Since I have started testing the Mellow, I have incorporated rolling starts into my eskate routine with ALL of my boards, and I have found that my quality of life, and my range have increased as a result. Enough about the specs and the tech, let’s talk about…
When they named the Mellow, they did a good job. The first thing you notice when you apply the remote and begin sliding forwards is just how damn SMOOTH it is. Acceleration and braking don’t come on suddenly or surge, and feel almost uncanny in the way that they carry you forwards, almost like a gust of wind or wave that carries you along. It also helps that the board is very, very quiet. After riding the Mellow for a couple of months and jumping on my Boosted, I was surprised by the loud whine of the belts and turning of the motors. The Mellow, by contrast, is almost silent…almost too silent in fact. I often find myself startling people as I pass them, a problem that I never had on my Boosted.
When the board is new, it is limited to a measly 15 mph which isn’t very exciting. Once the full, 25 mph top speed is unlocked, the Mellow really starts to spread its wings. I have a lot of boards in my stable currently, but when I have to get somewhere in a hurry, I always grab the Mellow. For my typical, pothole ridden, bumpy, city-riding commute, 25 mph is plenty of speed, any more than that begins to feel unsafe. The torque is great as well, you can tell that the Mellow team put a lot of work into building the torque curve to utilize the power of the two 1000 Watt motors without making the ride jerky and dangerous.
One area that I notice the Mellow Drive to be lacking in is the braking department.
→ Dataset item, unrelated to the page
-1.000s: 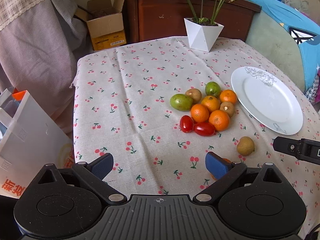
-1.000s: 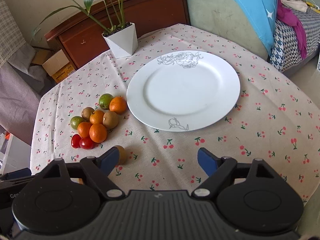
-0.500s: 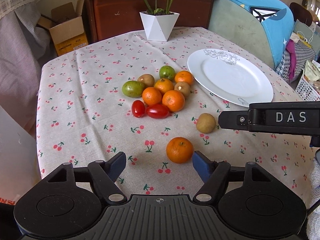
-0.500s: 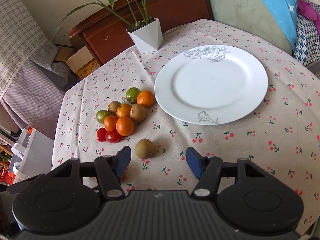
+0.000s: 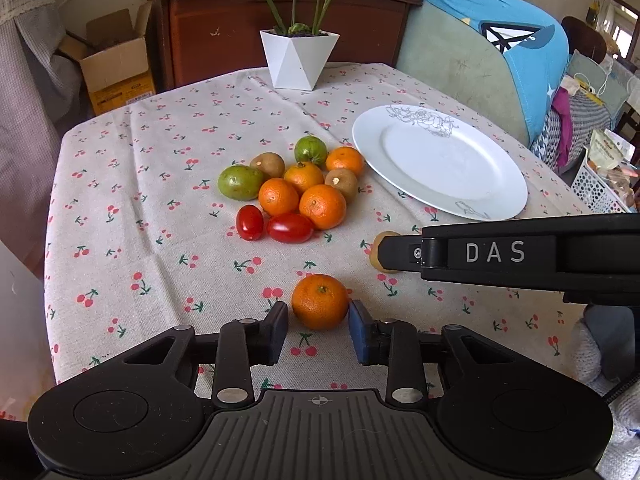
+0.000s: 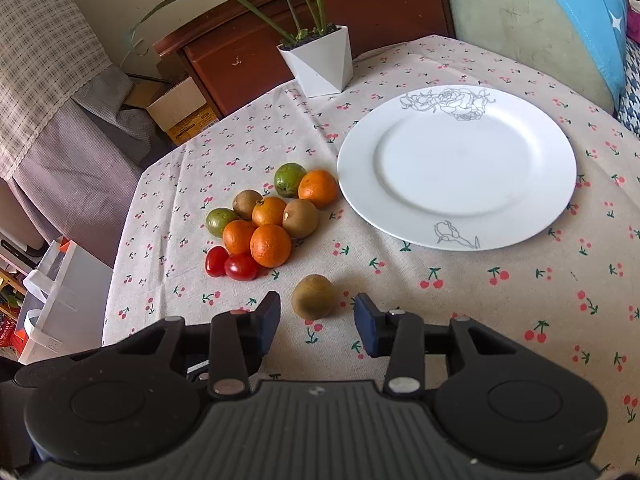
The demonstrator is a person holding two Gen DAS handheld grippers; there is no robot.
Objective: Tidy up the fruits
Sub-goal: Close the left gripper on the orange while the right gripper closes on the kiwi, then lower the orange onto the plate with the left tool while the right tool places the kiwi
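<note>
Round table under a cherry-print tablecloth point(image 5: 160, 168). On its right side, an empty white plate point(image 6: 520, 148) with a grey rose drawing. Beside the plate's left rim, a touching cluster of oranges, kiwis, green fruits and two cherry tomatoes point(image 5: 290, 190). Nearer the cameras, left gripper point(image 5: 319, 326) spread open around a lone orange point(image 5: 320, 301), pads just beside it, contact unclear. Right gripper point(image 6: 317, 322) likewise open, flanking a lone kiwi point(image 6: 312, 295) without touching.
</note>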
Though the Mellow boasts having 2 brakes per wheel that help double-up on braking power, I have noticed that the ECU is a little TOO protective of over-braking, which often results in decreased braking ability at lower speeds. This problem doesn’t seem inherently dangerous, as the board provides great braking power at higher speeds, but at lower speeds, I always find myself rolling a few more feet than I expected when coming to a full stop.
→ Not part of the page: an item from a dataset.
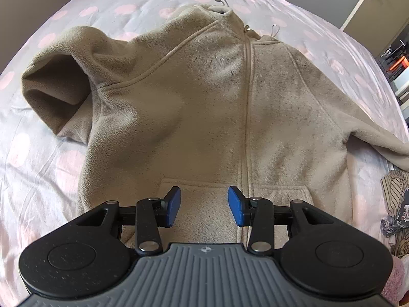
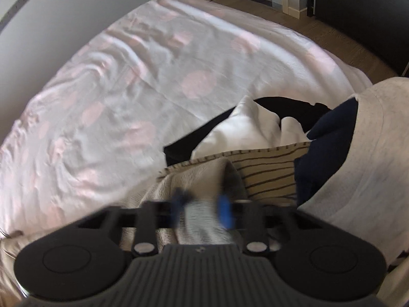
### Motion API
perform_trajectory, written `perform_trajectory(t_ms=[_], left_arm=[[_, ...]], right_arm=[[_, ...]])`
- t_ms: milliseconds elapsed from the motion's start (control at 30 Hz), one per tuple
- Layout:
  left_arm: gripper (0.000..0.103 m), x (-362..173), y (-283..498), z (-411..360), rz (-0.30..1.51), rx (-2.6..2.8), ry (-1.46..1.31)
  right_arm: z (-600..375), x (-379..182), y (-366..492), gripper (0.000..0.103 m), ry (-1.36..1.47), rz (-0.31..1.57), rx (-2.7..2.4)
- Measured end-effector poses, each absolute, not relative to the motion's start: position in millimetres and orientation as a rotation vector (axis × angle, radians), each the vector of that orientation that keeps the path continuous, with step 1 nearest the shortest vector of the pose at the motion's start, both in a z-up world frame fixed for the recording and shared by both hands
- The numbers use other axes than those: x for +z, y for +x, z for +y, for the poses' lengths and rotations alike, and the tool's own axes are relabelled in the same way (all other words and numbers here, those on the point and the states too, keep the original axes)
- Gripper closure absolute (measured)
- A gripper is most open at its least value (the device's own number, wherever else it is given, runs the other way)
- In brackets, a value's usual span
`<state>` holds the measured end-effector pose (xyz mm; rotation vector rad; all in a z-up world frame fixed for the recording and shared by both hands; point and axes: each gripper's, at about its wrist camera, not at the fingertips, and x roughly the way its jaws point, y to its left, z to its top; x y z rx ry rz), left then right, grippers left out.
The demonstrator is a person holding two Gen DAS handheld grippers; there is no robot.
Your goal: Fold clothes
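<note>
A beige zip fleece hoodie lies front up on the bed, its left sleeve bunched and folded in, its right sleeve stretched off to the right. My left gripper is open and empty, just above the hem by the pocket. In the blurred right wrist view my right gripper has beige-grey fleece fabric between its blue pads, which look partly closed on it.
The bed sheet is white with pink dots. A pile of other clothes lies at the right: a white piece, a black one, a striped one, a navy one, a grey one. Patterned clothes lie at the edge.
</note>
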<state>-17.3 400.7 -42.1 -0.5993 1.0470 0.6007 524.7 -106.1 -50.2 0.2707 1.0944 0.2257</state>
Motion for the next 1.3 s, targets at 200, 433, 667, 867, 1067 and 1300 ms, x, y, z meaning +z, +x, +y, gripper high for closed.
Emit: perform_trajectory(t_ms=[200, 433, 667, 867, 1067, 1300], left_arm=[[0.064, -36, -11, 395, 1.022, 0.574, -0.609], [0.064, -28, -8, 383, 0.993, 0.541, -0.578], [0.064, -32, -17, 394, 1.008, 0.584, -0.608], [0.064, -17, -29, 401, 0.970, 0.609, -0.582], [0.062, 18, -76, 432, 0.908, 0.730, -0.496], [0.053, 34, -141, 492, 0.803, 0.906, -0.503]], right_arm=[[-84, 48, 519, 0.093, 0.311, 0.797, 0.433], [-68, 35, 504, 0.093, -0.053, 0.825, 0.525], [-95, -75, 485, 0.093, -0.182, 1.128, 0.376], [-83, -82, 479, 0.091, -0.296, 1.088, 0.310], [-59, -44, 431, 0.068, -0.469, 0.803, 0.287], [2, -23, 335, 0.052, -0.336, 0.703, 0.448]])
I can totally understand that Mellow does not want you to be able to apply the brakes hard enough to throw yourself from the board, but at current levels, it just doesn’t provide enough braking when slowing to a stop. As a former DH racer, this is not a problem, I can slow myself down just fine with a footbrake, but eskate-exclusive riders, might find this a little annoying.
I should mention at this point, that I ran the Mellow in as stock of a setup as I could, including their strangely-named “Cruiser” deck which is actually shaped like a shorter top-mount DH deck more than anything else. Let me tell you, this is close to the ideal eskate deck as I have ever seen. It is short enough to store easily and be maneuverable. It has cutouts for big wheels, a very light and strong construction, and a little bit of a tail for jumping off of curbs and pivoting on those tighter turns.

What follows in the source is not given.